§ **PROBLEM DETAILS**:
Copy each line of the data beneath in which the word "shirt" appears.

§ **SUPPLIED INFORMATION**:
Content starts
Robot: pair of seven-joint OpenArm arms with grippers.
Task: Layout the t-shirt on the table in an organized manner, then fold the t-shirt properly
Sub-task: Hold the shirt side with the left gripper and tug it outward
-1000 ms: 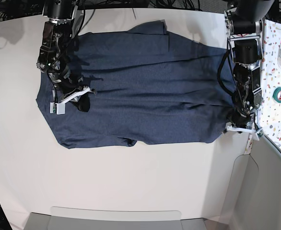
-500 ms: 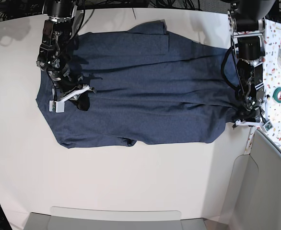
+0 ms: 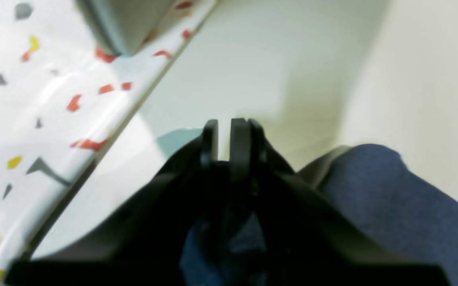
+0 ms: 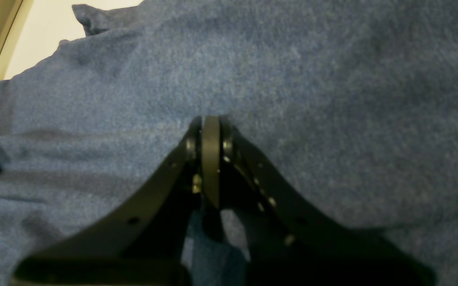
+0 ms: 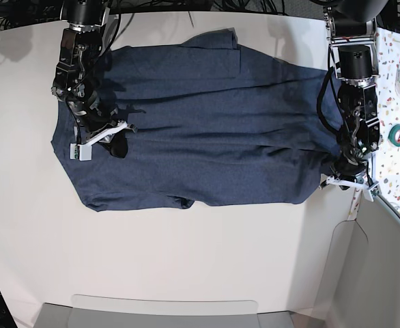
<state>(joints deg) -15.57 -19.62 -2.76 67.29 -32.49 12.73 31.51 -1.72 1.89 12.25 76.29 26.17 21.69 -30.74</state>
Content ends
§ **YOUR RESPONSE**:
Task: Layout the t-shirt on the table in an organized manner, then fold the t-shirt properly
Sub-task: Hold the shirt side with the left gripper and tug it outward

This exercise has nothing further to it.